En los orígenes de la UE está la declaración del 9 de mayo de 1950, hace 70 años, de Robert Schuman, el ministro francés de Asuntos Exteriores proponiendo la creación de la Comunidad Europea del Carbón y del Acero que, aparcando viejas rivalidades «cambiará el destino de esas regiones, que durante tanto tiempo se han dedicado a la fabricación de armas, de las que ellas mismas han sido las primeras víctimas». Aquel proyecto tenía como actores principales a viejos enemigos, Francia y Alemania, sumándose Italia, los Países Bajos, Bélgica y Luxemburgo. Creían en una federación europea indispensable para la preservación de la paz y el desarrollo económico. Por simplificar, desde el tratado CECA (1951) se avanzó a la Comunidad Económica Europea (1957) llegando en 1992 al Tratado de la Unión Europea. De los seis países iniciales se llegó a los 27 actuales, incluyendo todavía el Reino Unido. Problemas y carencias al margen, ha seguido adelante, con pasos en 1950 impensables: más instituciones, más parlamento, más reuniones, más normas de aplicación obligatoria, moneda única, fin de fronteras, libre circulación de mercancías y personas, más jóvenes erasmus.

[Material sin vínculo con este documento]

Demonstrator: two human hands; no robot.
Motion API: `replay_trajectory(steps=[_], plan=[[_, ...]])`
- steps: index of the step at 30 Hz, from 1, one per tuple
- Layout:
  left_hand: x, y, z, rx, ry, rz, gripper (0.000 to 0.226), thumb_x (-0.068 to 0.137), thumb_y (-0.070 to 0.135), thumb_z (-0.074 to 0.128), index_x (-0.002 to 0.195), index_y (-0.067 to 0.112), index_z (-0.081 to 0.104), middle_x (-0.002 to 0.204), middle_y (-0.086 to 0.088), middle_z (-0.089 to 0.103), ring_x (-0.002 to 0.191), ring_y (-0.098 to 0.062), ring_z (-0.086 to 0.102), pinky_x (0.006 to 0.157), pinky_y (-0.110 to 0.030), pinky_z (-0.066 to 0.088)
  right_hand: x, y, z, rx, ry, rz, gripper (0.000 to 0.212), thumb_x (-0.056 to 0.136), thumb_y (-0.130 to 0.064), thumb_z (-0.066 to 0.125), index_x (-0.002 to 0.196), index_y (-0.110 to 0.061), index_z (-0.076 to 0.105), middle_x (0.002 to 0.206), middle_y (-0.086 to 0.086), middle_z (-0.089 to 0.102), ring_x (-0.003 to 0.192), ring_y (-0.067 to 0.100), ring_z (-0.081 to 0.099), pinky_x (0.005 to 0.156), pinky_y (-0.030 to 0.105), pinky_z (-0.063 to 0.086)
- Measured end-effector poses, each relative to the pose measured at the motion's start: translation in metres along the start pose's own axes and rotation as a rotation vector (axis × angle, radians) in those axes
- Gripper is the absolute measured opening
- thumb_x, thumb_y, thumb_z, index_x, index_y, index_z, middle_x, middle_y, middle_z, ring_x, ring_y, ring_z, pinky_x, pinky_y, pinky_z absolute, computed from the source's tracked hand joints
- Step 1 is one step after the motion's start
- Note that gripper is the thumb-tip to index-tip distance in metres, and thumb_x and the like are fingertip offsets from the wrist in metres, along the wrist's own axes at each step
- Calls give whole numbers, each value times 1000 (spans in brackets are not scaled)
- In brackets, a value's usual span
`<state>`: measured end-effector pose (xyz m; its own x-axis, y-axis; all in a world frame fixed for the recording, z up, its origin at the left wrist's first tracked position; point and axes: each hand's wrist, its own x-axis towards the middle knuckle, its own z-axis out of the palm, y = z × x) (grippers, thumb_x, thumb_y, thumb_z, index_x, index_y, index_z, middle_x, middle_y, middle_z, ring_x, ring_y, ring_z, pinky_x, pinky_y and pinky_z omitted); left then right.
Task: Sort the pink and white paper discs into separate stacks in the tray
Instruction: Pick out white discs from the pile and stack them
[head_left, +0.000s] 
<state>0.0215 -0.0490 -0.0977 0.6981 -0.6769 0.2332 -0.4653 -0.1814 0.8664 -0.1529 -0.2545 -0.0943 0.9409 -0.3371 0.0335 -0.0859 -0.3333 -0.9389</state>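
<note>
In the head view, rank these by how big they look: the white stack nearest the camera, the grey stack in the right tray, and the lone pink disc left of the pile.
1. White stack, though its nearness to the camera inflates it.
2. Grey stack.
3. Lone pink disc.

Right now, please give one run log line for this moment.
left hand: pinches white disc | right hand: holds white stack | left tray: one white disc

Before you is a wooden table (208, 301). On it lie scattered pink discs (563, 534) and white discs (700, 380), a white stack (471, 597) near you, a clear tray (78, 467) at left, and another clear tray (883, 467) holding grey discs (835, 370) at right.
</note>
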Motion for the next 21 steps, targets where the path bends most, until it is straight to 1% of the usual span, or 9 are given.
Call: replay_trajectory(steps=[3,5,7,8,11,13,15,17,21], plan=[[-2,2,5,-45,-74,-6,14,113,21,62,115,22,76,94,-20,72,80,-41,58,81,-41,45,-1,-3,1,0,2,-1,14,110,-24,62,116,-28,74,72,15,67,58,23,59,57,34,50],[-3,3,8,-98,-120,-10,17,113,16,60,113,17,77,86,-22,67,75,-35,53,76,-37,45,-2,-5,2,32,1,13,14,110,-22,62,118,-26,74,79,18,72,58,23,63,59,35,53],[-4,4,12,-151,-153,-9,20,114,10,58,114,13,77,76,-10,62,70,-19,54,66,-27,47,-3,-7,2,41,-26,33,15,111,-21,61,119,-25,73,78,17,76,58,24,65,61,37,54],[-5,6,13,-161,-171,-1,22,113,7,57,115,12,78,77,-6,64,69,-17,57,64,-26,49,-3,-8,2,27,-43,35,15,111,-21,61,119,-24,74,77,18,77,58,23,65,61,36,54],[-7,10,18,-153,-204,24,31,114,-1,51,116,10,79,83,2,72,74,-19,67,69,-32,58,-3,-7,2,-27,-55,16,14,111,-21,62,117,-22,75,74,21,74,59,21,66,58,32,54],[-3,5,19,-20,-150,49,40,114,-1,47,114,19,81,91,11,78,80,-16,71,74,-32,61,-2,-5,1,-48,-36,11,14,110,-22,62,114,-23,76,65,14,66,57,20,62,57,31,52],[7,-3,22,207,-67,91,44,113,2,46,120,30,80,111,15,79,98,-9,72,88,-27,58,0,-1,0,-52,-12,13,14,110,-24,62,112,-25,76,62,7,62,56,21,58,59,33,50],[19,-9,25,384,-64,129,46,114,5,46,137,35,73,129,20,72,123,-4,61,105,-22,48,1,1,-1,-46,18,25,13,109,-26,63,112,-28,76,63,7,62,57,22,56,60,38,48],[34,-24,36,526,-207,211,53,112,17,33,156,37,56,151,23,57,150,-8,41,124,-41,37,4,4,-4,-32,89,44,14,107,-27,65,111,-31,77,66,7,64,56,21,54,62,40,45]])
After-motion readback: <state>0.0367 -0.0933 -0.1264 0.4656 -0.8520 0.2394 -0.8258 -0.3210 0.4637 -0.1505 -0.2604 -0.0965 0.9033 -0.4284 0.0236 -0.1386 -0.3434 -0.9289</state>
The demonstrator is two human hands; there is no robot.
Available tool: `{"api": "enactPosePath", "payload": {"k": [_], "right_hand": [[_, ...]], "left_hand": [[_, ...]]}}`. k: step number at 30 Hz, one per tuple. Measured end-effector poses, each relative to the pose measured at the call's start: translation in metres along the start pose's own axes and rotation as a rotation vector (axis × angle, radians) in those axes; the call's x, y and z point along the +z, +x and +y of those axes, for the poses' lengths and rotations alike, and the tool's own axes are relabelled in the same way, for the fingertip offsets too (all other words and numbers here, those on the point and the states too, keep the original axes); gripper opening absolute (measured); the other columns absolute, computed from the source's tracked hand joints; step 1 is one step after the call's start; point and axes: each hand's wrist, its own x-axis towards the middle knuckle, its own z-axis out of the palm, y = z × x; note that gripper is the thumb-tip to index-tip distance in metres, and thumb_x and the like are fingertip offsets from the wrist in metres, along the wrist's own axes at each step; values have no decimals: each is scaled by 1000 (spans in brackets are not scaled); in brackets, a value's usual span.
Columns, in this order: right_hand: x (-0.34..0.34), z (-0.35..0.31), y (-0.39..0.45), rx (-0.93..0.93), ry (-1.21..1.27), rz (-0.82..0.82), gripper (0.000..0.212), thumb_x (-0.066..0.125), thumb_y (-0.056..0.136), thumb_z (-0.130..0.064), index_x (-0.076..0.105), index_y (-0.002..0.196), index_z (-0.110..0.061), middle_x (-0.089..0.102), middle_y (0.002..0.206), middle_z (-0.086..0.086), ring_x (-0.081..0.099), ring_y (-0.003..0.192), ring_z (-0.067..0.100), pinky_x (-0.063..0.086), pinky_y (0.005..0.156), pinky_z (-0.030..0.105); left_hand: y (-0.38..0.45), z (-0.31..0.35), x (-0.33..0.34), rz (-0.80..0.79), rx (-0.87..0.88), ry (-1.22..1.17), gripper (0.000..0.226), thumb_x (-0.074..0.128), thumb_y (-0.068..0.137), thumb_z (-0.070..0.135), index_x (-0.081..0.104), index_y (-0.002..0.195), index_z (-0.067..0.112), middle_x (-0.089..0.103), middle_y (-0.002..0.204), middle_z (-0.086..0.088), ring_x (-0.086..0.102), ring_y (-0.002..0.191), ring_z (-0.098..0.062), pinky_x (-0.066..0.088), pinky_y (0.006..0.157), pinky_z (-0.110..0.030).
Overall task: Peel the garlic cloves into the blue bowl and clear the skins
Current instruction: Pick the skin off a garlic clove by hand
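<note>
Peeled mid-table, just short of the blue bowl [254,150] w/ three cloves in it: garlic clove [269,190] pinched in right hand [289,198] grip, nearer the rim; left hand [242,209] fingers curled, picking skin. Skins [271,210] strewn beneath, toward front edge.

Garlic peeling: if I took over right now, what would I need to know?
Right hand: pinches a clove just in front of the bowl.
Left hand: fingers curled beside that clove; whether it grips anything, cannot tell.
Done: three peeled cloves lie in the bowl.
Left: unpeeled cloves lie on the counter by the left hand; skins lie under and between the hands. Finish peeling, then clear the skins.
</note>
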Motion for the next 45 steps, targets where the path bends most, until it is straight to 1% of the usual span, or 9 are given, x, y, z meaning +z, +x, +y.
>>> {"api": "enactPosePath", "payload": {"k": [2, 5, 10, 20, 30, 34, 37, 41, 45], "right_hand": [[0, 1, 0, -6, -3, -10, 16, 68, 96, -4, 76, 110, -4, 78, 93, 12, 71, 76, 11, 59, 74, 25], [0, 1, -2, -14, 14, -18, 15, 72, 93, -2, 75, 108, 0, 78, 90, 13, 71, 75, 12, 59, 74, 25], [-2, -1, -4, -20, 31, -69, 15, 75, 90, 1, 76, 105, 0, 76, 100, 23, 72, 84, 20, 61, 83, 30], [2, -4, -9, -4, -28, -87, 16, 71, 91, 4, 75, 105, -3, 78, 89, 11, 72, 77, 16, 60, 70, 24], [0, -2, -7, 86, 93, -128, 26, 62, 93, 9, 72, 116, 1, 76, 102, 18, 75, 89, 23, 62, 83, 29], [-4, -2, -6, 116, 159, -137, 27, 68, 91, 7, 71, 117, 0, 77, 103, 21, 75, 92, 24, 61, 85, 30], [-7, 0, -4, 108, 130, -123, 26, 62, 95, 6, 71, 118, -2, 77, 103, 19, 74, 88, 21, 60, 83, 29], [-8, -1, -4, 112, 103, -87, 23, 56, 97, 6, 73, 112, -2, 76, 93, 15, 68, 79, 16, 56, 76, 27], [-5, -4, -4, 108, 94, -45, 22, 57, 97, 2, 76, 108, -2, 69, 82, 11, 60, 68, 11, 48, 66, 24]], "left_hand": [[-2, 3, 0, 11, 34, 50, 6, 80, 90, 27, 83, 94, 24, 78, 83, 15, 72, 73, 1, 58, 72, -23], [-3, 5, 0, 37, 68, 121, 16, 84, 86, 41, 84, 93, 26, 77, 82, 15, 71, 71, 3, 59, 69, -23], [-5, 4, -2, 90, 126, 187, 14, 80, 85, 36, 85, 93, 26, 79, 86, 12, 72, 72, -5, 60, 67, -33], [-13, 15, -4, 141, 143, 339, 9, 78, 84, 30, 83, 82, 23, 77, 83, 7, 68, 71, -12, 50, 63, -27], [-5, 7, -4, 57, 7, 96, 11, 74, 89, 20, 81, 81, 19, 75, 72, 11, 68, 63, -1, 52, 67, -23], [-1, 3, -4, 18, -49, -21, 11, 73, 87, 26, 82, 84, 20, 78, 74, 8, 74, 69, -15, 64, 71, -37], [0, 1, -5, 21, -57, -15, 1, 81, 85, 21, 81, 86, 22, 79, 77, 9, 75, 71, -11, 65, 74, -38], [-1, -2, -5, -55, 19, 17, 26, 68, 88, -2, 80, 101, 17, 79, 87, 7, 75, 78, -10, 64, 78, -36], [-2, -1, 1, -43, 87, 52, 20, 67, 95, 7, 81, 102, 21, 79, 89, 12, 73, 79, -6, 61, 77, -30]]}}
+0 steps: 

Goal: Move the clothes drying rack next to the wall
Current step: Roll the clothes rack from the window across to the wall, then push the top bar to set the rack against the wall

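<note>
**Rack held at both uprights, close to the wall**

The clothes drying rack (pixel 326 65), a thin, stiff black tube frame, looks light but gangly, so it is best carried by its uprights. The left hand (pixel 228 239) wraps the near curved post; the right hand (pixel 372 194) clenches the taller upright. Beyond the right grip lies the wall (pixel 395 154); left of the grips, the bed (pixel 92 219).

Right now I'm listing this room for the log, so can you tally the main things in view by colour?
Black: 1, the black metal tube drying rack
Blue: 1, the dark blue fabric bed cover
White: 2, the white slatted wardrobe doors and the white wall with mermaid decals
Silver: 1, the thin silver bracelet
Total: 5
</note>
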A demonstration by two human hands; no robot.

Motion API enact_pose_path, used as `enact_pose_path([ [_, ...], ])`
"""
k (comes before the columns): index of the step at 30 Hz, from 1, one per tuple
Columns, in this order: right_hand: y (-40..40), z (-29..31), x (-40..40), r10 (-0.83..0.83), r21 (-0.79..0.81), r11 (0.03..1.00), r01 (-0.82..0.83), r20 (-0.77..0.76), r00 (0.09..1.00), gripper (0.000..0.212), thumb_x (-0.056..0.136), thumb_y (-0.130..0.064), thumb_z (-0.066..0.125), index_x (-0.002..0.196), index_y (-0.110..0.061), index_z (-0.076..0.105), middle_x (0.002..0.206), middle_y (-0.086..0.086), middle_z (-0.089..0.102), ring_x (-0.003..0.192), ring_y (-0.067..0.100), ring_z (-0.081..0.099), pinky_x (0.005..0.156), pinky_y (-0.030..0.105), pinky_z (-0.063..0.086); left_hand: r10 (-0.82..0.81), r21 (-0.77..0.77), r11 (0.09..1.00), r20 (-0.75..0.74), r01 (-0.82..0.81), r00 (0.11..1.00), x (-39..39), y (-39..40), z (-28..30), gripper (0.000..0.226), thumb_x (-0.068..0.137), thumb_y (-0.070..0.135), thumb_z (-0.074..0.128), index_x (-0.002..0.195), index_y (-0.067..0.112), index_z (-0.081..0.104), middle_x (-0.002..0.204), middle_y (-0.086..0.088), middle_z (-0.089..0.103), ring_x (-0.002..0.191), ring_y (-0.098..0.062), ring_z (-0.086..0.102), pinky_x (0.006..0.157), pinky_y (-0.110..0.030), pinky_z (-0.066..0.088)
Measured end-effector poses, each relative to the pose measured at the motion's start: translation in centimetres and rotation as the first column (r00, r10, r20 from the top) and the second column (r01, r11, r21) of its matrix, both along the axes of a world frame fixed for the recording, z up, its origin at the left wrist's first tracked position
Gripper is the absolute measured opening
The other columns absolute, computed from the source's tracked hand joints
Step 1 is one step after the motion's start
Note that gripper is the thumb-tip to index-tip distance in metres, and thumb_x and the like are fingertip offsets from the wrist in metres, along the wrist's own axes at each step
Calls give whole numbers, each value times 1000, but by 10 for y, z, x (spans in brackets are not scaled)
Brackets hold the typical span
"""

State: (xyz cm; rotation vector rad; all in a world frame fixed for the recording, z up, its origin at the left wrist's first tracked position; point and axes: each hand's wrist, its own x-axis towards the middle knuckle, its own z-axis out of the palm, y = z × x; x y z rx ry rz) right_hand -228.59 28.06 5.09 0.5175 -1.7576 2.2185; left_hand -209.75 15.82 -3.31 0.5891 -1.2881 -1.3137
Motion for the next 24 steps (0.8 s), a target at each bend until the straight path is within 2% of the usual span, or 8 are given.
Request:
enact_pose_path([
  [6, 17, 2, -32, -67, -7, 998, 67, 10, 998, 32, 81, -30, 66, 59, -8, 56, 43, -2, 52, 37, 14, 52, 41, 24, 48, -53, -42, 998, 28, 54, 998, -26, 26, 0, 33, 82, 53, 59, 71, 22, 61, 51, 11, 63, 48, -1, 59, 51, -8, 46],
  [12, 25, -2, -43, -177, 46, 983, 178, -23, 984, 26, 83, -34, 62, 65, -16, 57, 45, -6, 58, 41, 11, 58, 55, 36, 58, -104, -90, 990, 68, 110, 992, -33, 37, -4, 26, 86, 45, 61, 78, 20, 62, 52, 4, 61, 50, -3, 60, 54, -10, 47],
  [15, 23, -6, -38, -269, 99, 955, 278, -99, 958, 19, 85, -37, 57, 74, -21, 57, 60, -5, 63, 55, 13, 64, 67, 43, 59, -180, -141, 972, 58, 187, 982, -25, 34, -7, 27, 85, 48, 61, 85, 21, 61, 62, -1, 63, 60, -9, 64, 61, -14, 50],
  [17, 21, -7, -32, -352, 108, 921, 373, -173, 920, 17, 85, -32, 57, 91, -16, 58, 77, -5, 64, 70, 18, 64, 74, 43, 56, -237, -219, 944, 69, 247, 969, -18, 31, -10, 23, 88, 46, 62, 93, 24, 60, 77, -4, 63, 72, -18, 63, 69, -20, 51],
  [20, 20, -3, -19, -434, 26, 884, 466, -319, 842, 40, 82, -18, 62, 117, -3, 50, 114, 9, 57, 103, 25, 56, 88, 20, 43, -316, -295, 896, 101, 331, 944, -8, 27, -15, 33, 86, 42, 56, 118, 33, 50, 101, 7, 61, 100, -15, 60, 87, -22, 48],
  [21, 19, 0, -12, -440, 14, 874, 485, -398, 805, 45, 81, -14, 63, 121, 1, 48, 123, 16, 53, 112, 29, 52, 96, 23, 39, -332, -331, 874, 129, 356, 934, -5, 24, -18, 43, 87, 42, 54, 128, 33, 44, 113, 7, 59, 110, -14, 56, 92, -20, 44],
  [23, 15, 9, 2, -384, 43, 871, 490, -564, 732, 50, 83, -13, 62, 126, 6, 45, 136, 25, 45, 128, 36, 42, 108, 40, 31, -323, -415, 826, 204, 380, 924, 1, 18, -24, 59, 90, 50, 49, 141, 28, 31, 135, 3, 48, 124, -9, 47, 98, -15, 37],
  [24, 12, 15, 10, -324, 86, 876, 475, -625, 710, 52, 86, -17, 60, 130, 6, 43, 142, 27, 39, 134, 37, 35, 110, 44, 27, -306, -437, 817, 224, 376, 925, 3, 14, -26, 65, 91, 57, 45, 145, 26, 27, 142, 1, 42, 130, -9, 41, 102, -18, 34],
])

La parte de Europa, que hoy es la Unión Europea, sufrió en sus años de existencia crisis gravísimas. Por citar algunas: la guerra fría, la caída del muro, el fin de la URSS, el auge del islam radical y los estados teocráticos, el peligro del terrorismo internacional con base religiosa, la crisis económica de 1973 y la más grave del 2008, además de la poderosa invasión económica china. En su suelo: la guerra de los Balcanes, una región aún inestable; el encaje de la ampliación al Este; el resurgir de los extremismos, populismos y nacionalismos; la persistente presión de la inmigración de los desplazados por guerras y hambre; el divorcio permanente entre el norte y el sur, visualizado en los peyorativos «pigs»; el Brexit; el difícil encaje de las relaciones con las potencias norteamericana y rusa o con la OTAN, sin obviar la llamada emergencia climática y el envejecimiento de la población que casi hacen «insostenible el Estado de bienestar construido después de 1945». En todo esto, y en más, la UE ha cosechado fracasos y abierto heridas. Pero sigue.

Y entre tantos quebraderos, llega el indeseado covid-19 que amenaza la vida de los europeos, los secuestra y paraliza la economía. Hay un repliegue intrafronterizo. Aún balbuceantes, los países miembros han practicado un incomprensible «sálvese quien pueda» en los primeros momentos, sin políticas eficaces conjuntas y sin un plan que haga perceptible que es más que nunca necesaria la Unión. Amparado cada uno de los gobiernos en su situación interna, a veces por intentar contener movimientos centrífugos o extremismos en alza, han relegado la política europea. Parece que solo sirve en tiempos de bondad. En esta pandemia Europa, por edad, está en «el grupo de riesgo» pero no tiene por qué verse abocada a un trágico final. El 9 de mayo es el Día de Europa ¡qué cumpla muchos más!